:: ACTIVITY ::
Among the lines below, copy exactly those from the one with "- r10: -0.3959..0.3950" through the one with "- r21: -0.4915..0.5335", counting both ends.

** DATA TO USE follows **

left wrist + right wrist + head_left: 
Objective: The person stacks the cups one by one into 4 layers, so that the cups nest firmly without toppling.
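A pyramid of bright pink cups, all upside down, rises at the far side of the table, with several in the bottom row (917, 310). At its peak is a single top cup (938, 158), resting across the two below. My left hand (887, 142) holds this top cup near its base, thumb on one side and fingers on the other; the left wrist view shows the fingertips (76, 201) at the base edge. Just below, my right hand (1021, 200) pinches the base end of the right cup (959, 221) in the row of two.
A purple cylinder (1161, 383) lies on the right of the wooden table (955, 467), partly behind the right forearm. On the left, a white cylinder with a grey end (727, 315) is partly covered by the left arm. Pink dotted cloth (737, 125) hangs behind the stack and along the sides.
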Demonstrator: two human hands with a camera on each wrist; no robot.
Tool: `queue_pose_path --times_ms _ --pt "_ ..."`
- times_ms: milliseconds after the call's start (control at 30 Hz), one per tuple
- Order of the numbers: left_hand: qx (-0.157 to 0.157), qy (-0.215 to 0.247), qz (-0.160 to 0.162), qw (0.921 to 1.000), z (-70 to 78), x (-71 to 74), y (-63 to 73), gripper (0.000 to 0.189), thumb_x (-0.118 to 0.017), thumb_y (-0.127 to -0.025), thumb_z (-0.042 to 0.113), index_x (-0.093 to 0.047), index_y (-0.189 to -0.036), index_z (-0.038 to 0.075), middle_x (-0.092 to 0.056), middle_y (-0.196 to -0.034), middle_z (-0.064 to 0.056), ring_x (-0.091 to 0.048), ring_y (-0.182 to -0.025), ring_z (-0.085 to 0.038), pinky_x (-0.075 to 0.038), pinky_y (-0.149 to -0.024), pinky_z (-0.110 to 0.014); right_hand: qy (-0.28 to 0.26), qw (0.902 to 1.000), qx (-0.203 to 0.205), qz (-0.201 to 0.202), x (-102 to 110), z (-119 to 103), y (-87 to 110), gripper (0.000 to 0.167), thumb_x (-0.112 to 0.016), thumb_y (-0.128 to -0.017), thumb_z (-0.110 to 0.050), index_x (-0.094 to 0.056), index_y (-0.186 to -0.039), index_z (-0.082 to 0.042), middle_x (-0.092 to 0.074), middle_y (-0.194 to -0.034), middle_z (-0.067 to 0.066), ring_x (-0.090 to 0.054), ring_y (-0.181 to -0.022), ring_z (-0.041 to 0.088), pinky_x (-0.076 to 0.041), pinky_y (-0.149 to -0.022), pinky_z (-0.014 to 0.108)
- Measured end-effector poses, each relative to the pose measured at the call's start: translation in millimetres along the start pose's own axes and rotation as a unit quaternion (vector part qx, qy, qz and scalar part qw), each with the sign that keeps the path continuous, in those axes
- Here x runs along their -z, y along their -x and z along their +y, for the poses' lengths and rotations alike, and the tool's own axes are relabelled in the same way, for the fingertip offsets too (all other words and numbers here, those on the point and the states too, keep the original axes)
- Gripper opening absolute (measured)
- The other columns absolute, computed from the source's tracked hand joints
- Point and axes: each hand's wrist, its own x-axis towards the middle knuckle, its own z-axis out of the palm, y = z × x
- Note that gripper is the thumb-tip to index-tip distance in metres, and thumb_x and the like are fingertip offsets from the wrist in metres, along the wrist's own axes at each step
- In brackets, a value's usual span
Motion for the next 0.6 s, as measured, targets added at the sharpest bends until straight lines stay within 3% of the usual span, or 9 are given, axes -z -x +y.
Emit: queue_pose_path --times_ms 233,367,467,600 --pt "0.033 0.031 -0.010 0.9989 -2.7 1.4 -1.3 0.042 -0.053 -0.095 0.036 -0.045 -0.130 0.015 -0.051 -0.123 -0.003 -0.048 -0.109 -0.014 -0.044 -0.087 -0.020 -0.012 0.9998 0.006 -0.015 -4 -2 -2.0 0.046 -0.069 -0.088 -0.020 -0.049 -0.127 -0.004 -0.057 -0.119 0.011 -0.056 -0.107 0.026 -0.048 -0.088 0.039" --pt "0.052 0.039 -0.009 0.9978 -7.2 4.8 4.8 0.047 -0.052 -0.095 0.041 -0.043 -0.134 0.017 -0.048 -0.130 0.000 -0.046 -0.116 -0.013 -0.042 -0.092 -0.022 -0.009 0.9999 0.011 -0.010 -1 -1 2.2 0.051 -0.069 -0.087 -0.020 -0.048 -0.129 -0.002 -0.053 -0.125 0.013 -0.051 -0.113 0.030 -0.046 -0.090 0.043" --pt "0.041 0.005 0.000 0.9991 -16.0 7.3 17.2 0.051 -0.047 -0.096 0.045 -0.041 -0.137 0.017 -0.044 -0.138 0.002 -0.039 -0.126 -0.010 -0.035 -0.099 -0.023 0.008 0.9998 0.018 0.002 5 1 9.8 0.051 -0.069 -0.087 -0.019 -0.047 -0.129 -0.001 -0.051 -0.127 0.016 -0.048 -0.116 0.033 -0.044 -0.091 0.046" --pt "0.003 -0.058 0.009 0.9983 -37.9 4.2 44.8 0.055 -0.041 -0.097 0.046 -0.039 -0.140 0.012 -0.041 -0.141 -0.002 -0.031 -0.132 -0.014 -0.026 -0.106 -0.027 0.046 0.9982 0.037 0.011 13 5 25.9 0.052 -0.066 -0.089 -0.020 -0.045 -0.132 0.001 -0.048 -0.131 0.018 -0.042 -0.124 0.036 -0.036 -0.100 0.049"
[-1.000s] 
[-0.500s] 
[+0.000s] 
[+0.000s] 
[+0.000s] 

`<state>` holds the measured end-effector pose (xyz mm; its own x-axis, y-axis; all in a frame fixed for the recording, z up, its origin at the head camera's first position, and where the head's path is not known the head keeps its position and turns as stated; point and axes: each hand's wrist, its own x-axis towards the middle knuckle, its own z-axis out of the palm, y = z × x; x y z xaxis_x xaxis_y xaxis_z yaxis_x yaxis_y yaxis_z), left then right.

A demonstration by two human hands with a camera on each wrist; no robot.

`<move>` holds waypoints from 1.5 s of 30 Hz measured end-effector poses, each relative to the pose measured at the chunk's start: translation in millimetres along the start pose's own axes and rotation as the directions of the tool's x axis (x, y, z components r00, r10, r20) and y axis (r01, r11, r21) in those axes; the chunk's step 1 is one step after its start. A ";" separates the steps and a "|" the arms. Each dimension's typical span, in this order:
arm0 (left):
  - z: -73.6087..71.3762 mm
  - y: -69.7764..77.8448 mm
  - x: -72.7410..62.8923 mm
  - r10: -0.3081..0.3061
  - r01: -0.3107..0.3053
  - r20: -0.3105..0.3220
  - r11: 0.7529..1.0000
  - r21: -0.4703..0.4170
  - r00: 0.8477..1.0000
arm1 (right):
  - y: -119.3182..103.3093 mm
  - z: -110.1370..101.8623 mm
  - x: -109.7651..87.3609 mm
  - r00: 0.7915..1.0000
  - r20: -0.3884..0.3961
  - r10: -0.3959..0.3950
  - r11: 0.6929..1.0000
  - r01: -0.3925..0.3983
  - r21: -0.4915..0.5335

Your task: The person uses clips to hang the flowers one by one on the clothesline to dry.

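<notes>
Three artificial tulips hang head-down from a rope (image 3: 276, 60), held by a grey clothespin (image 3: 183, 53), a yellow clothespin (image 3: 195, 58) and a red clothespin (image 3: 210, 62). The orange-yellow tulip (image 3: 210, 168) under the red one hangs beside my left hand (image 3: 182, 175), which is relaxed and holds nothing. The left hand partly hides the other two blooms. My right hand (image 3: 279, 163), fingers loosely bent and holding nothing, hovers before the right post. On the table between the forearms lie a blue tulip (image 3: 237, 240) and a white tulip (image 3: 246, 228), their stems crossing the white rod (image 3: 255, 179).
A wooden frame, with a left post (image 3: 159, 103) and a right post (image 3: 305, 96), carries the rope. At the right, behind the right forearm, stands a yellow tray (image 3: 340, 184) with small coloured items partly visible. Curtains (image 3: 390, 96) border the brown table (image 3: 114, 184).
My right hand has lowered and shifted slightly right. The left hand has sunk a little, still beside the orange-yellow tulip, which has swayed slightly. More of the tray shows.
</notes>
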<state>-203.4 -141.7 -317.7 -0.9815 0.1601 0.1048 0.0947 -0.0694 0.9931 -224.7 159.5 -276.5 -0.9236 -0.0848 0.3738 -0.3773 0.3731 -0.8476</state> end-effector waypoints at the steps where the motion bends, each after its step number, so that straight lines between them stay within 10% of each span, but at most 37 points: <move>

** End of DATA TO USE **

:: ANSWER FOR THE TASK ::
  - r10: -0.3959..0.3950
  - r11: 0.6929..1.0000
  - r01: -0.3925..0.3983
  - r21: -0.4915..0.5335

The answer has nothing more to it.